Purported to be an estimated One million plus American Casualties if we invaded.
We are JUST using up the last Purple Hearts manufactured for issue to wounded from the expected invasion of Japan
The proglodytes have rewritten the history on this for over 50 years.
Merry New Year to all !
Healthy and happy new year to you all and for those trying to destroy our country, DEATH !
F*ck Obama.
Now -this- is funny!
https://www.foxnews.com/food-drink/cops-grieve-krispy-kreme-doughnuts-lost-in-nye-truck-fire-no-words
Oh, the humanity!
Smoked donuts could become a thing…
Last night I checked Urban Dictionary to make sure things were tucked in and comfortable. Perusing the pages I found:
bernath
“To continually fight a battle that you have absolutely no chance of winning.
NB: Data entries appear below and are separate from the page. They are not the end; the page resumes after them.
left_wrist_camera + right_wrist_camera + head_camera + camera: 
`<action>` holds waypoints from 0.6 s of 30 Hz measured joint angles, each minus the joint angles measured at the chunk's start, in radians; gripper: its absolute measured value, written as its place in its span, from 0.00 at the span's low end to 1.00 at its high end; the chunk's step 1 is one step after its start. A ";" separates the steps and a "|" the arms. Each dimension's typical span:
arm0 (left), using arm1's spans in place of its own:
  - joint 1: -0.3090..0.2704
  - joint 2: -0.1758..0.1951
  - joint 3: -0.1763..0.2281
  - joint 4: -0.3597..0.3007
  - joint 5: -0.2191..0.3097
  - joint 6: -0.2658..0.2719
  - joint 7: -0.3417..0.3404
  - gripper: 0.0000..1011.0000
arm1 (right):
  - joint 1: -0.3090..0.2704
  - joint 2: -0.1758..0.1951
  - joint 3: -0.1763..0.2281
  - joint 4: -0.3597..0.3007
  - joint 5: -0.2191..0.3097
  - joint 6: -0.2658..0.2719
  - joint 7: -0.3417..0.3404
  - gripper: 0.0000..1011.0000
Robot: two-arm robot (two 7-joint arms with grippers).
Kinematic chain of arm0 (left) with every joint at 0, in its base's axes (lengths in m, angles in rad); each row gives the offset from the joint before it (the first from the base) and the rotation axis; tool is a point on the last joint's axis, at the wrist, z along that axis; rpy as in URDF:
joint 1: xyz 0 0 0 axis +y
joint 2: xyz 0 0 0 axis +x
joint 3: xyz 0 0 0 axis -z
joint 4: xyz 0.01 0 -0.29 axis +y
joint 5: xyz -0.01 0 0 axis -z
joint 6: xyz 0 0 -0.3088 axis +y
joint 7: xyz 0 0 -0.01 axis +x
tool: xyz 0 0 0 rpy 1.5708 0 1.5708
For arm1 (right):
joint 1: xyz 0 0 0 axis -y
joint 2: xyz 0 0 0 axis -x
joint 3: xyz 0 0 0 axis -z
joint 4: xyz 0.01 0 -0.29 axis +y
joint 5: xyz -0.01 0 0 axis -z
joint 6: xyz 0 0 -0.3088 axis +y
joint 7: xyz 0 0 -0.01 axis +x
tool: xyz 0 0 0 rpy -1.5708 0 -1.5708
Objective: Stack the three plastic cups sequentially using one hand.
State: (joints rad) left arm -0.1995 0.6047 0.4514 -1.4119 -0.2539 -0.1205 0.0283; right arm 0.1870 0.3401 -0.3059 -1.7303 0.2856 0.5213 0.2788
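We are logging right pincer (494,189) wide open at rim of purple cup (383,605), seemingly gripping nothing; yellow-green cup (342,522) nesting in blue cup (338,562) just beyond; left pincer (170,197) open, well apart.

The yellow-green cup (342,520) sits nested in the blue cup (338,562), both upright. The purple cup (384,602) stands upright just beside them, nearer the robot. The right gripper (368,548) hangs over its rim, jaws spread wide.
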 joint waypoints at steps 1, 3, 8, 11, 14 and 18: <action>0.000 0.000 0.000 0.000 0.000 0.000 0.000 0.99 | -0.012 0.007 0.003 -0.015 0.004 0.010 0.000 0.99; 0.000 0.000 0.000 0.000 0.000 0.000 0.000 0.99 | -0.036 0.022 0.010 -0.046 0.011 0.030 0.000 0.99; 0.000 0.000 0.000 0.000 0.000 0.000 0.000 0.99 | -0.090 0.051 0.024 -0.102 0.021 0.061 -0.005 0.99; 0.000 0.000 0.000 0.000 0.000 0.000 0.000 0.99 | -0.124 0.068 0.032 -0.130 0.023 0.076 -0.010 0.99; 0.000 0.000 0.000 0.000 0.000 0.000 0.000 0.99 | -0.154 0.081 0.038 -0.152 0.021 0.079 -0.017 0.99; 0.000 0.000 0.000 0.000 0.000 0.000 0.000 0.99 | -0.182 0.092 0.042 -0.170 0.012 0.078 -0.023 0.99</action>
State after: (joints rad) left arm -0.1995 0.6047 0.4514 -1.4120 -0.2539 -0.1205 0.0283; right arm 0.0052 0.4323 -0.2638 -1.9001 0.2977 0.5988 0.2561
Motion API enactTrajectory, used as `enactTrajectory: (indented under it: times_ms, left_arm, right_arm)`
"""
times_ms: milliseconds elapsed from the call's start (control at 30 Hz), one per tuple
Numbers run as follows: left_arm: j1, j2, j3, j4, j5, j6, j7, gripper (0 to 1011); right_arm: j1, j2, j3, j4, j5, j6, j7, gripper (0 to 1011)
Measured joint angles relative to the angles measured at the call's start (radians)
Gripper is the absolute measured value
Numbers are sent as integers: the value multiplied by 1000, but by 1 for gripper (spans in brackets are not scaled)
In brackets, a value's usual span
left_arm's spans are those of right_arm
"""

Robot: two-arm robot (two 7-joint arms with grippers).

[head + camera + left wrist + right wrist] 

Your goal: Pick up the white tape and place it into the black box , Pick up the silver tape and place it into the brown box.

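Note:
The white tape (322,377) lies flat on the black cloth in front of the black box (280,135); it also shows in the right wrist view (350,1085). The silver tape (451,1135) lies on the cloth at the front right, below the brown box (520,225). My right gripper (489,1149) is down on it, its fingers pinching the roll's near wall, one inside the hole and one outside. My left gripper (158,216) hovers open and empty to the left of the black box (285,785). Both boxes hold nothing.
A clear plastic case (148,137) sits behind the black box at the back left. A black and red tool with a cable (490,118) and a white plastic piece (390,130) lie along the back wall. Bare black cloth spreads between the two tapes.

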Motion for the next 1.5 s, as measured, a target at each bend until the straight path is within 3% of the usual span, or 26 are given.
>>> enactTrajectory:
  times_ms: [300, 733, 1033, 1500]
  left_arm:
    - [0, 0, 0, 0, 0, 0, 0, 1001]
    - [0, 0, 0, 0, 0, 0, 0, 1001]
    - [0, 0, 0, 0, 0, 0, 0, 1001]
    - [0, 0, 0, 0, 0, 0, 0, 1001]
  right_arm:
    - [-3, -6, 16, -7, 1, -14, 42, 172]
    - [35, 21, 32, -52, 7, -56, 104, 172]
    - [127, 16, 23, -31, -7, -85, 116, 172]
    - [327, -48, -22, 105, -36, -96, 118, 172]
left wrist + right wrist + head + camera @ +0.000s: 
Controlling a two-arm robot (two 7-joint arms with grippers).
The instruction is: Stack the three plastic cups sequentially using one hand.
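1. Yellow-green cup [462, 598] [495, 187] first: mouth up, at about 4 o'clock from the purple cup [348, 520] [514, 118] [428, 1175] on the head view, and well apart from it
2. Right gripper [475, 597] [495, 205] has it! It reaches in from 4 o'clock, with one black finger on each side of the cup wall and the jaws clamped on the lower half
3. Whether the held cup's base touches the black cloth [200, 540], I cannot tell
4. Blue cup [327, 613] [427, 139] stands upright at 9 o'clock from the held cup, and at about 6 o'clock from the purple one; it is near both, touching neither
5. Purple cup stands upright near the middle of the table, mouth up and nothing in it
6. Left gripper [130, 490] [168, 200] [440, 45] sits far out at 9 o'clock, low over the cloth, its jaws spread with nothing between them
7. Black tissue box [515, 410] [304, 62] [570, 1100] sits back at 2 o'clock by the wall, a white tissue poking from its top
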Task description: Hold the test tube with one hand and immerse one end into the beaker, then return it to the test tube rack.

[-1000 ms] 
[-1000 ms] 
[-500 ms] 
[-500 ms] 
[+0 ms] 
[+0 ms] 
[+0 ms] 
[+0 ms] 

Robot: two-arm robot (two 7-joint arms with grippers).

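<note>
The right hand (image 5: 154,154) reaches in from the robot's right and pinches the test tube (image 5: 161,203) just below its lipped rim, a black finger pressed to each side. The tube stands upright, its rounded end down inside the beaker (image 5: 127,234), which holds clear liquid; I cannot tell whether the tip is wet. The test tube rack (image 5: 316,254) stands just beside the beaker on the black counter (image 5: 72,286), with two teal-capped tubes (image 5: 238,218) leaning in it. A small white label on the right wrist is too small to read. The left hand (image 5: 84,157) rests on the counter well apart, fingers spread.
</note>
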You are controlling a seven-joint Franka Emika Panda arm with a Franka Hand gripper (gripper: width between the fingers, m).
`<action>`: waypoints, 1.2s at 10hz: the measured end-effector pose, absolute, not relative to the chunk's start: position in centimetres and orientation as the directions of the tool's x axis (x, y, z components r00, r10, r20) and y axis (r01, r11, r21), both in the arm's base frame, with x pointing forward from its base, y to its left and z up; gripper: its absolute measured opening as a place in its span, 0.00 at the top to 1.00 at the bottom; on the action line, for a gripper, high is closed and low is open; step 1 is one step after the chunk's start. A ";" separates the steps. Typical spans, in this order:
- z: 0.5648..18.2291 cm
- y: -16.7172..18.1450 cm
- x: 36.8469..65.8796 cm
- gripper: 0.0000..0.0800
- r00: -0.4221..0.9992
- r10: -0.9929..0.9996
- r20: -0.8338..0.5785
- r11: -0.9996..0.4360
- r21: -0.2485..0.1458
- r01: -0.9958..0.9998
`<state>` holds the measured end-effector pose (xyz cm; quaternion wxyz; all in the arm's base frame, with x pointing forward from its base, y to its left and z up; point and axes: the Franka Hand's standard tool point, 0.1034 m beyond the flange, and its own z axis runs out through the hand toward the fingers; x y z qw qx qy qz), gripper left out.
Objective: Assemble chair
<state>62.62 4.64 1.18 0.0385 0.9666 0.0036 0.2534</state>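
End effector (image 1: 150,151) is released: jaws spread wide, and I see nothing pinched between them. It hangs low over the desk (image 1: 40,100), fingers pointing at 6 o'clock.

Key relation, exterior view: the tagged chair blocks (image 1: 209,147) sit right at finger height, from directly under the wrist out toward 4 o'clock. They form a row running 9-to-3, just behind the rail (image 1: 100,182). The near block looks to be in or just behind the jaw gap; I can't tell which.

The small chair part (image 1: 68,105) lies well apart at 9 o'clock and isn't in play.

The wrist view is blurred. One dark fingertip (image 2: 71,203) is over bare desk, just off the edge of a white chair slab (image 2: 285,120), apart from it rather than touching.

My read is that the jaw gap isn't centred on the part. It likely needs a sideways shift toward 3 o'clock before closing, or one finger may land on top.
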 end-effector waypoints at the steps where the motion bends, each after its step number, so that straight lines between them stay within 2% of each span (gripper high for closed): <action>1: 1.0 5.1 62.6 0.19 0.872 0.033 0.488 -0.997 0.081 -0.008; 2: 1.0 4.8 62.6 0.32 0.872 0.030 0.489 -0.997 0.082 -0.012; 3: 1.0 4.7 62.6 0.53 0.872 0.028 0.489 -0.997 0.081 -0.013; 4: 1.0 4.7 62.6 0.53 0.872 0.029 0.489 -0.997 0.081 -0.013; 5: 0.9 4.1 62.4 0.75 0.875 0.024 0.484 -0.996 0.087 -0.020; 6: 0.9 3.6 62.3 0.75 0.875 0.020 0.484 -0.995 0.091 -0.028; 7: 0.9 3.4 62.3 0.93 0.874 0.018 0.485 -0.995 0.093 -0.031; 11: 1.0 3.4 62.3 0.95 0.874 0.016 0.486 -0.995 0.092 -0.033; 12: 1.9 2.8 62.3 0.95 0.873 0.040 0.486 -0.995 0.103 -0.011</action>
That lawyer went full Bernath defending his client in court.”
Boys and Girls, never go full Bernath. Those pine trees will not cushion your fall. They will kill you and prevent you from seeking the “6 Feet Under” attitude that you are attempting to achieve, leaving you embarrassingly exposed, dead as a junky on Fentanyl, on the surface in a badly scratched Light Sport Airplane.
Recalling a bad joke’s punchline, “rectum hell, that crash killed ‘im.”
Whoever wrote that definition sure had the description correct. Probably found out through this blog about Bernath’s antics. They even might have had personal experience with him.